E’ così che la regola aurea di fare il bene ed evitare il male è stata strattonata da un lato dall’individualismo e dall’altra dal collettivismo. Mentre col primo si pretende di lasciare ogni scelta in mano all’individuo abbandonandolo all’assoluta autodeterminazione, nel secondo si giustifica il sacrificio di chi è scomodo per un presunto bene per la società. La convivenza di questi due modi di affrontare la realtà ha dato origine alla schizofrenia che caratterizza la nostra società. Tutti ne sono scontenti ma allo stesso tempo non sono disponibili a mettersi in gioco per cambiare le cose. La vera novità arriva dal passato. Ciò che non si consuma con le mode e i costumi rimane come una fiammella pronta a riportare nuovamente la luce a chi scelga di accoglierla.  Un esempio eccelso e sempre attuale ci viene da Re Salomone nel X secolo a.C. quando ordinava ai suoi servi: “dividete il bambino vivo in due parti, e datene la metà all’una, e la metà all’altra” . per sanare la contesa fra due meretrici che si proclamavano entrambe madri dello stesso neonato. Un Re che non aveva desiderato ricchezze ma un cuore intelligente, per poter amministrare la giustizia per il suo popolo e discernere il bene dal male.
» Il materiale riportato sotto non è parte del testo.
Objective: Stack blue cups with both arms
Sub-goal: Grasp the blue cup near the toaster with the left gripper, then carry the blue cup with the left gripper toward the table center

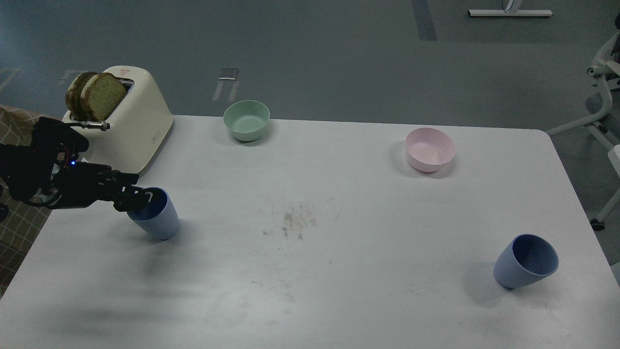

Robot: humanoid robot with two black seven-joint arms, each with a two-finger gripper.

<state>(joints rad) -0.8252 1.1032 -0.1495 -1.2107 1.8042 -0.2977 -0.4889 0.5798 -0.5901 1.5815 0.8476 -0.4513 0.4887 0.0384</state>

Questo è lo spirito e il fine della bioetica. La società odierna ci pone di fronte continuamente nuove sfide, dove il bene e il male pare si confondano in dilemmi etici dove la frase più comune diventa “Come fai fai male”. Pareva non esserci alcuna possibilità di sapere quale fosse la madre vera. Avevano partorito insieme ma uno dei due bambini era morto, così entrambe lo reclamavano. Nessuno strumento legislativo avrebbe potuto sanare la vicenda delle due madri poiché non vi erano testimoni. Così il Re agisce con la sapienza, chiesta a Dio all’inizio del suo Regno, con la provocazione drastica di sacrificare il bambino spartendone le membra.

E’ così che l’ordine di Salomone scuote profondamente la coscienza di chi quel figlio lo amava e non solo ne pretendeva l’affetto. La vera madre sacrifica il suo desiderio più profondo e viscerale di maternità purché il figlio non venga ucciso, preferisce donarlo a chi glielo stava strappando pur di salvargli la vita. L’altra donna invece ne sollecita il sacrificio piuttosto che restituire il bambino. E’ così che diviene chiaro a tutti chi sia la vera madre e a quella viene restituito il bambino.

La bioetica serve a fare luce, ad aiutare gli attori di una controversia ad intravedere e scegliere il bene. E’ necessario prendere in esame tutti i fattori in gioco, dove spesso interferiscono interessi occulti e condizionamenti non facili da individuare. Un discernimento talvolta difficile ma necessario e possibile.